***** MATERIAL PROVIDED *****
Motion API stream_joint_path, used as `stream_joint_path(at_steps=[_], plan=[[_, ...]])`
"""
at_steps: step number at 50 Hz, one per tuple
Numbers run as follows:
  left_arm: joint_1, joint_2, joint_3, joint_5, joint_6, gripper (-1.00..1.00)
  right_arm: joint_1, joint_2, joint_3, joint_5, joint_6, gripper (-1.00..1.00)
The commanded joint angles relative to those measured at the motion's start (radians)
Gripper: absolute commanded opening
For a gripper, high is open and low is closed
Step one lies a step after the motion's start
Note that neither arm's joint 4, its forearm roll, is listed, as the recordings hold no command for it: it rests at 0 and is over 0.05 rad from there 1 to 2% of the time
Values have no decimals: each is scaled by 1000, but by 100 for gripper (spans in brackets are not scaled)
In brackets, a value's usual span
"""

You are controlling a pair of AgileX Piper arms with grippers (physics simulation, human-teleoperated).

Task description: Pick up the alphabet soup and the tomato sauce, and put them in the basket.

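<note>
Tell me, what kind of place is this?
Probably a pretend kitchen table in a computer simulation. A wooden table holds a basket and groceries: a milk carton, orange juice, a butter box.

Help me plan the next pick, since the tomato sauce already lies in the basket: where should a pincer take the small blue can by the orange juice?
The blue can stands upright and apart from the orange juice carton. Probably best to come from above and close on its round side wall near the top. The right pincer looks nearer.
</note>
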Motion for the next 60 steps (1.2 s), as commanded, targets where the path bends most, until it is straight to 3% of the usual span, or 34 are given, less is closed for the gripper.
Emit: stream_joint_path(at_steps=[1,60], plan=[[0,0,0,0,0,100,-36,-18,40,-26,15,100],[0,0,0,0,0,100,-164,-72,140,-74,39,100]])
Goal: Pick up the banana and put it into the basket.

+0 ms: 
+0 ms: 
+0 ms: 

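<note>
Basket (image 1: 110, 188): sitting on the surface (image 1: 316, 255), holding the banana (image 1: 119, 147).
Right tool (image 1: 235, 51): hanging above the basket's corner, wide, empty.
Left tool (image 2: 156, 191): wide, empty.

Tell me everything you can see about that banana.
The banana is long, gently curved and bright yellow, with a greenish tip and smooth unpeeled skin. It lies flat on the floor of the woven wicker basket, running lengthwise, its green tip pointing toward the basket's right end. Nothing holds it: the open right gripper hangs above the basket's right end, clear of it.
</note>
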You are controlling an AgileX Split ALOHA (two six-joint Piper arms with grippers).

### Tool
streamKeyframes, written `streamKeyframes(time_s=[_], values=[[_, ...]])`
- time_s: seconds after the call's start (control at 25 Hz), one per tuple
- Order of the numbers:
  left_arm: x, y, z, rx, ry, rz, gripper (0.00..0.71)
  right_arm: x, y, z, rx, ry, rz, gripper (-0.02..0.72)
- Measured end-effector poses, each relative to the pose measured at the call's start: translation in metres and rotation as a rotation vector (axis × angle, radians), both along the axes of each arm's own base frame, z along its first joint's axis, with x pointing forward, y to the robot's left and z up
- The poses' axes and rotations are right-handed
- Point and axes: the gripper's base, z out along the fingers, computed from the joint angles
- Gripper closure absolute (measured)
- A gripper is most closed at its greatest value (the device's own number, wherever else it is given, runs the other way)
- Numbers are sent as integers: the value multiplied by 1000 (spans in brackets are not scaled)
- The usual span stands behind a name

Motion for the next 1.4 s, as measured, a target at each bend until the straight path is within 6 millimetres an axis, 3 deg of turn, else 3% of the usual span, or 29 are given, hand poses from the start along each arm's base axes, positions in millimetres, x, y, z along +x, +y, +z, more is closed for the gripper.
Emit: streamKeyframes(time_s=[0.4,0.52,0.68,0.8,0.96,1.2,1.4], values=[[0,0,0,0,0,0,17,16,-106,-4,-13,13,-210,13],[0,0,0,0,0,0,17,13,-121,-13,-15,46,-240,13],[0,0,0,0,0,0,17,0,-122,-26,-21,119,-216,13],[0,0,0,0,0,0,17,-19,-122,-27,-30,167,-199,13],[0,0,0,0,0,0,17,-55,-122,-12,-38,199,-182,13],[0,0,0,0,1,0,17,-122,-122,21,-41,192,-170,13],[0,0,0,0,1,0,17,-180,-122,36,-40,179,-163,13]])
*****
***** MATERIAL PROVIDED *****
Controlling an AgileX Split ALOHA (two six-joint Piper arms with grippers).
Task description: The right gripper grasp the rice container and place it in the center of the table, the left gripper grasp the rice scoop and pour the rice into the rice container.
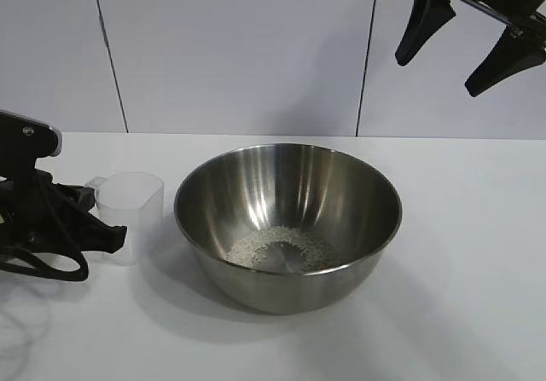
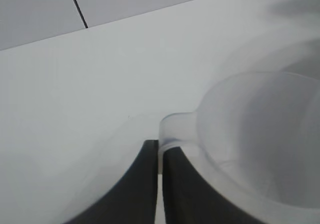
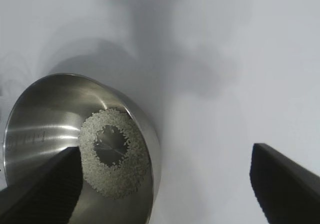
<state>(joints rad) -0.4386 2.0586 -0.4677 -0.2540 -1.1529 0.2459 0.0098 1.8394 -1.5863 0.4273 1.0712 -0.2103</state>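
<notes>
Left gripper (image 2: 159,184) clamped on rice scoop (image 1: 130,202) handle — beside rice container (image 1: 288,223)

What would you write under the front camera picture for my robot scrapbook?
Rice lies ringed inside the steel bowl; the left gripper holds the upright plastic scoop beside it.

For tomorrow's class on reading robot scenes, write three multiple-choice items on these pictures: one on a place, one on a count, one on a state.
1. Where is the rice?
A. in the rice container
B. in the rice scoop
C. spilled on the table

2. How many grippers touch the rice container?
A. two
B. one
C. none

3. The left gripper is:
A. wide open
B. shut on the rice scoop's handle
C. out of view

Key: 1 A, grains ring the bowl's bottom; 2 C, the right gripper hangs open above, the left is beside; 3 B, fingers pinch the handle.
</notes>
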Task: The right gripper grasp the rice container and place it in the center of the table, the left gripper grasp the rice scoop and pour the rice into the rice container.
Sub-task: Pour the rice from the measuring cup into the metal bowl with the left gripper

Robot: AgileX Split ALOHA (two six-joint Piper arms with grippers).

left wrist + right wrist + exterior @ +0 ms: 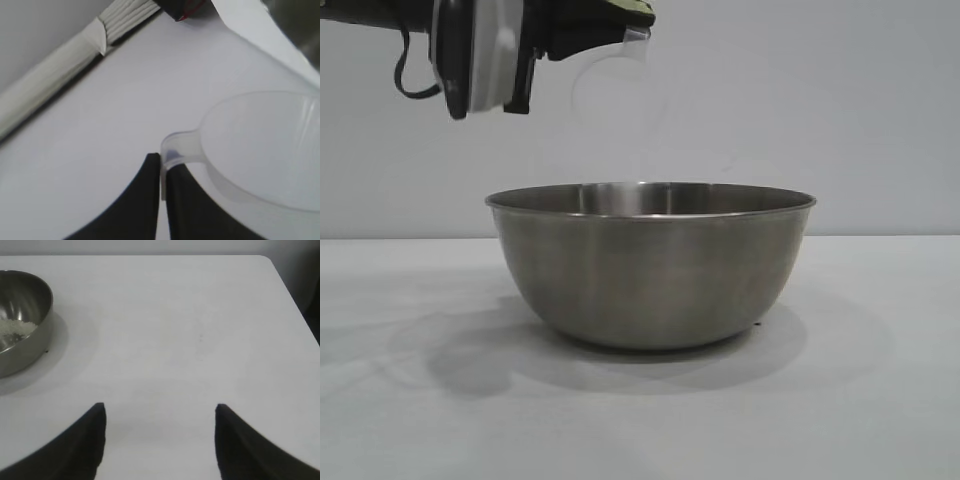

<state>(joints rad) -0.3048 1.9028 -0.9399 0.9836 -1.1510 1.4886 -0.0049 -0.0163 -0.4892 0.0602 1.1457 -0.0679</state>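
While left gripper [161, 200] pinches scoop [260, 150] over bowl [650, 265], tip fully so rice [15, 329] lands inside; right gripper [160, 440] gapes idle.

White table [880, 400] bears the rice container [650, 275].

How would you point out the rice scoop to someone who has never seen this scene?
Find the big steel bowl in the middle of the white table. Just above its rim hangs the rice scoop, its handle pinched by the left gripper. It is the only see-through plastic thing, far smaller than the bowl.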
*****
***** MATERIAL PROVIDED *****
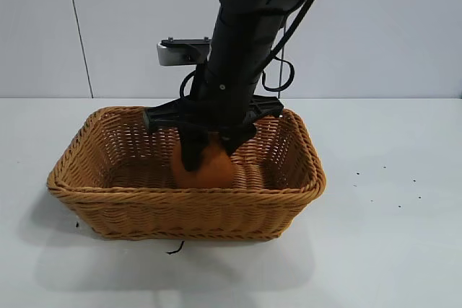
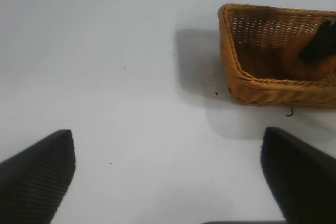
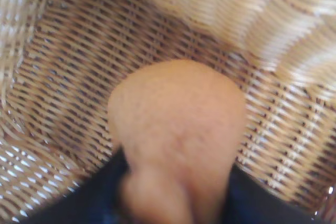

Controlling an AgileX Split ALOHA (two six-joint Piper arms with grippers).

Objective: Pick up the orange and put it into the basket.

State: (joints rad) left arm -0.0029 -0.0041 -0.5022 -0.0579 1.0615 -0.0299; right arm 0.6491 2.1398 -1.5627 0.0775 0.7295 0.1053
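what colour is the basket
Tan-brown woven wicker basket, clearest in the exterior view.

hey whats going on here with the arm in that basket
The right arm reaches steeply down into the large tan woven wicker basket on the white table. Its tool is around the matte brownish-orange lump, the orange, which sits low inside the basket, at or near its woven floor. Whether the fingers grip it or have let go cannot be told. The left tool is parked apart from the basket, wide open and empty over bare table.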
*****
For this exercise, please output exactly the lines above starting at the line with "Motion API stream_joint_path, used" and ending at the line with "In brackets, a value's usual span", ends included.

Motion API stream_joint_path, used as `stream_joint_path(at_steps=[_], plan=[[_, ...]])`
"""
at_steps: step number at 50 Hz, one per tuple
Numbers run as follows:
  left_arm: joint_1, joint_2, joint_3, joint_5, joint_6, gripper (-1.00..1.00)
  right_arm: joint_1, joint_2, joint_3, joint_5, joint_6, gripper (-1.00..1.00)
The commanded joint angles relative to those measured at the motion's start (radians)
Gripper: absolute commanded opening
For a gripper, high is open and low is closed
Step one lies a step after the motion's start
Note that neither arm's joint 4, its forearm roll, is listed, as the recordings hold no command for it: it rests at 0 and is over 0.05 rad from there 1 to 2% of the time
Values have no decimals: each is scaled by 1000, but by 100 for gripper (spans in brackets are not scaled)
In brackets, a value's usual span

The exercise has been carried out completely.